WHAT IS NEEDED >>
Both the line containing "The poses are" and the line containing "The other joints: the" belong to the span. Output exactly that span from the listing below, and nothing outside it.
━━━━━ WORKING DATA ━━━━━
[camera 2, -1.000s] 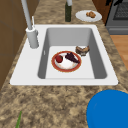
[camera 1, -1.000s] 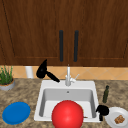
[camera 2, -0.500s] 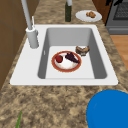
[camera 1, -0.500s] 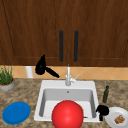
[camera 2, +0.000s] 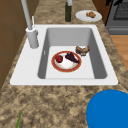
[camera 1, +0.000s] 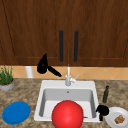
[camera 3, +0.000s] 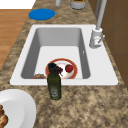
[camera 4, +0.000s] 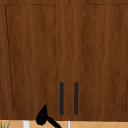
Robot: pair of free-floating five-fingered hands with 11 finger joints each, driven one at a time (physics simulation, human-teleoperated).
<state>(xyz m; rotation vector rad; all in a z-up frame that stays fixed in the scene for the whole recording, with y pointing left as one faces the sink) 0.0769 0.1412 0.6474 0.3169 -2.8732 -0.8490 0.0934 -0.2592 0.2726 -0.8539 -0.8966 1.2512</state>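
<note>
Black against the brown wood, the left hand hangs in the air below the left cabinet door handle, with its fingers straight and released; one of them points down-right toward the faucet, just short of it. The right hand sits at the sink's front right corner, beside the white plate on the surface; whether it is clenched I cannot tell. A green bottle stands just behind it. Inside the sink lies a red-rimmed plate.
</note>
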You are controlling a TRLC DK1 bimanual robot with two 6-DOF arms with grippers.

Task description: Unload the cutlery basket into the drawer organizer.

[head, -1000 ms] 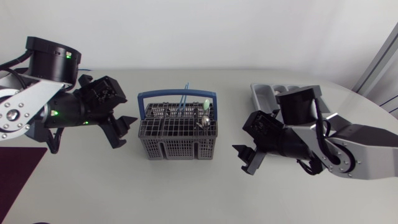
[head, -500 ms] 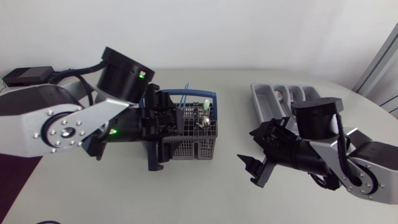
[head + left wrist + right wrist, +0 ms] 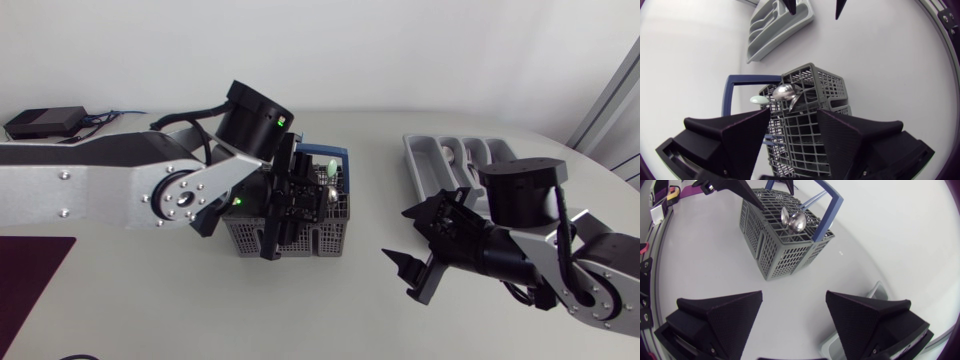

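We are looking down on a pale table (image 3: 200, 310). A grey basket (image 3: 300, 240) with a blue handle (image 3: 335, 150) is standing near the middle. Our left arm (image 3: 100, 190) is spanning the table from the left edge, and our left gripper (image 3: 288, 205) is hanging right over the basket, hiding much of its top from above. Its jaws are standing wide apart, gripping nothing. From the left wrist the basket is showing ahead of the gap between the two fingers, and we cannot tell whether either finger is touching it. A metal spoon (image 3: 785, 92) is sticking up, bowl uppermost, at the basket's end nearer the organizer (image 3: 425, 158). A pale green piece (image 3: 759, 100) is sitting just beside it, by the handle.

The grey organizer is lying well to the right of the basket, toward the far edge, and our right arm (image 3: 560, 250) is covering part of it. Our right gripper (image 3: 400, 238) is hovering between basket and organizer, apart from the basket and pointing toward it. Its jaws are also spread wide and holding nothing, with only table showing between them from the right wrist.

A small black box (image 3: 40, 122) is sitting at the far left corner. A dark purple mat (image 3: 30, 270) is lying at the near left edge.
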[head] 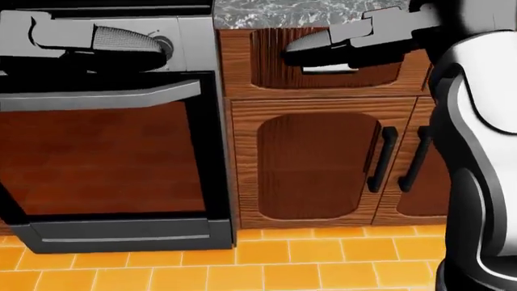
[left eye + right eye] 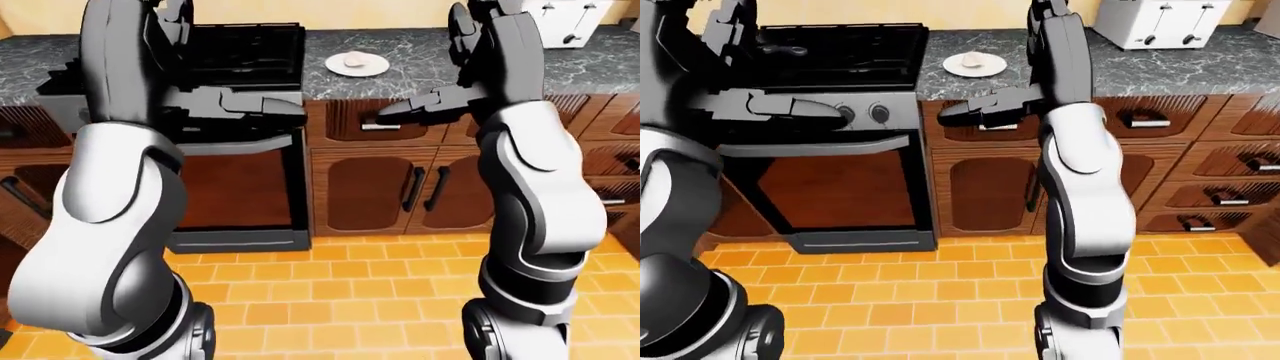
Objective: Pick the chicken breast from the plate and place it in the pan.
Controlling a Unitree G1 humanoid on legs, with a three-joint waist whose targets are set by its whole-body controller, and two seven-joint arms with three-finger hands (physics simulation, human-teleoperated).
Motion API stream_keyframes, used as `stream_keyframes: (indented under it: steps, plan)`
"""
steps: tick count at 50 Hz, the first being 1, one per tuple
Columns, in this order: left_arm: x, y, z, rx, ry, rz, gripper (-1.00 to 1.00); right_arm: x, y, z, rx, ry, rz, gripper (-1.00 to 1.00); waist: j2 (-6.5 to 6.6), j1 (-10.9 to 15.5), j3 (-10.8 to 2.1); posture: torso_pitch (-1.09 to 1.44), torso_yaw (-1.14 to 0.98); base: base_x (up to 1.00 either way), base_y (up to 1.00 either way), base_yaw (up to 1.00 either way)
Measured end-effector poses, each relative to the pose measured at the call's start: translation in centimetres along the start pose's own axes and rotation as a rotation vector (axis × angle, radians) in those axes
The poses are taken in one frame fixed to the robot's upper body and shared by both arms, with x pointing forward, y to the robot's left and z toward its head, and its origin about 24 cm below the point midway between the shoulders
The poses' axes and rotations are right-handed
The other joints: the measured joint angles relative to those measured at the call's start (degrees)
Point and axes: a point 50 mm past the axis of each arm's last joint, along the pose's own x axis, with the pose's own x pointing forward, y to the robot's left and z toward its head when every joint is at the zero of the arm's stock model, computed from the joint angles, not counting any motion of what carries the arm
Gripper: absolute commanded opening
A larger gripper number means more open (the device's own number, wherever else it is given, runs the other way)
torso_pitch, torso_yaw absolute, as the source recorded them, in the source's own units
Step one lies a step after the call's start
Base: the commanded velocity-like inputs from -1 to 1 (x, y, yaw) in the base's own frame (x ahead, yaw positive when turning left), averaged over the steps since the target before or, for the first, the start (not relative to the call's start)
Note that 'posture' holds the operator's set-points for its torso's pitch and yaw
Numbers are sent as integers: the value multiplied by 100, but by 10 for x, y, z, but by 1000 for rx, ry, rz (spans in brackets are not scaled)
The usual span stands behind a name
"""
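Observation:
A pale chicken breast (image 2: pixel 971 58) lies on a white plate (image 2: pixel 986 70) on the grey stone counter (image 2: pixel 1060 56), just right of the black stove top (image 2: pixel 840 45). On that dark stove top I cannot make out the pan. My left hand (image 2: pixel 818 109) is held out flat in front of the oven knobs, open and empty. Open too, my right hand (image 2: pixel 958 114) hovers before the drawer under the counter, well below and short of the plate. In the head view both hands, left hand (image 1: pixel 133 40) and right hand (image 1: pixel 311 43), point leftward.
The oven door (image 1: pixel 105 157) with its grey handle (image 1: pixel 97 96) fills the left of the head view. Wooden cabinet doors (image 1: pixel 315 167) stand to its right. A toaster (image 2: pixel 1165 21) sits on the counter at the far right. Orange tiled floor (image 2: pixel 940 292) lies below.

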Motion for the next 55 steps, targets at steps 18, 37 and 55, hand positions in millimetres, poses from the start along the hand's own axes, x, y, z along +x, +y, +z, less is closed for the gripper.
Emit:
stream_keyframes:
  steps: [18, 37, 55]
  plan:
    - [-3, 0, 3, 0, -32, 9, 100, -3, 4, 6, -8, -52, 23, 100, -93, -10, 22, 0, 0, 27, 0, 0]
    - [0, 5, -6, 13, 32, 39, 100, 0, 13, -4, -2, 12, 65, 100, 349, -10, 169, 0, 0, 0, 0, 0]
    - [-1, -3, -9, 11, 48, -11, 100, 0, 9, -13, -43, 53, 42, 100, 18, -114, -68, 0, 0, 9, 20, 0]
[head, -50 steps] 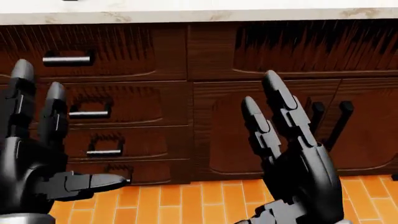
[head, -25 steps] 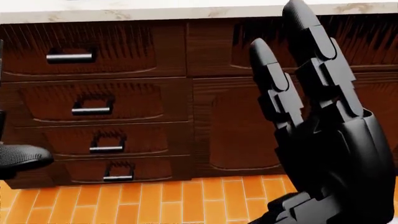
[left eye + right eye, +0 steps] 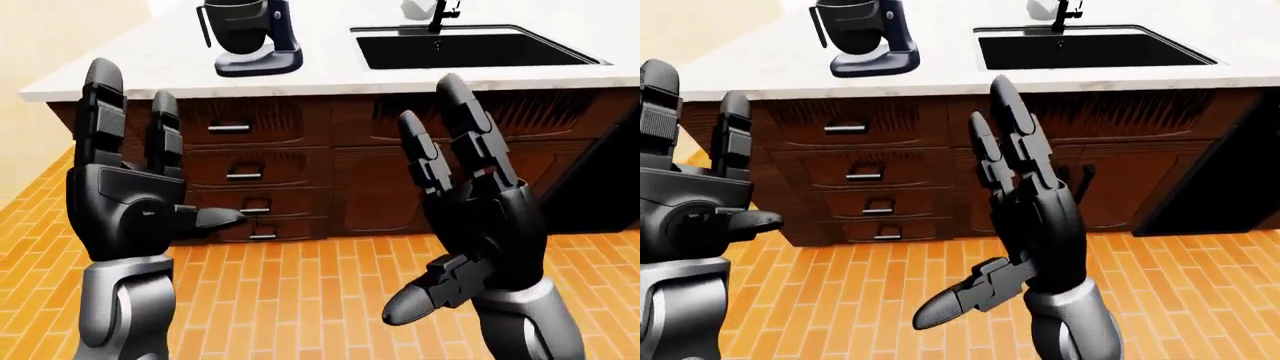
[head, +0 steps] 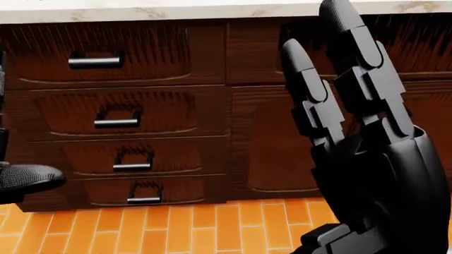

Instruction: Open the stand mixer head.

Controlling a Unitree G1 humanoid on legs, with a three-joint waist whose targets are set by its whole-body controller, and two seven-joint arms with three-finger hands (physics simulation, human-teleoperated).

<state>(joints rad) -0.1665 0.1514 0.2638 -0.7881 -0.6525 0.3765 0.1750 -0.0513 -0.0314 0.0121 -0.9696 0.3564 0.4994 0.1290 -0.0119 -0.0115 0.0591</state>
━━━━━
ANSWER BELOW >>
The poses are taken in one frame fixed to the robot's upper body and shared by both arms, with x pointing forward, y to the robot's left and z toward its head, and its origin about 24 cm below the point midway between the shoulders
The poses' axes and rotations are right-handed
The other joints: the measured joint angles relative to those measured at the call's start (degrees)

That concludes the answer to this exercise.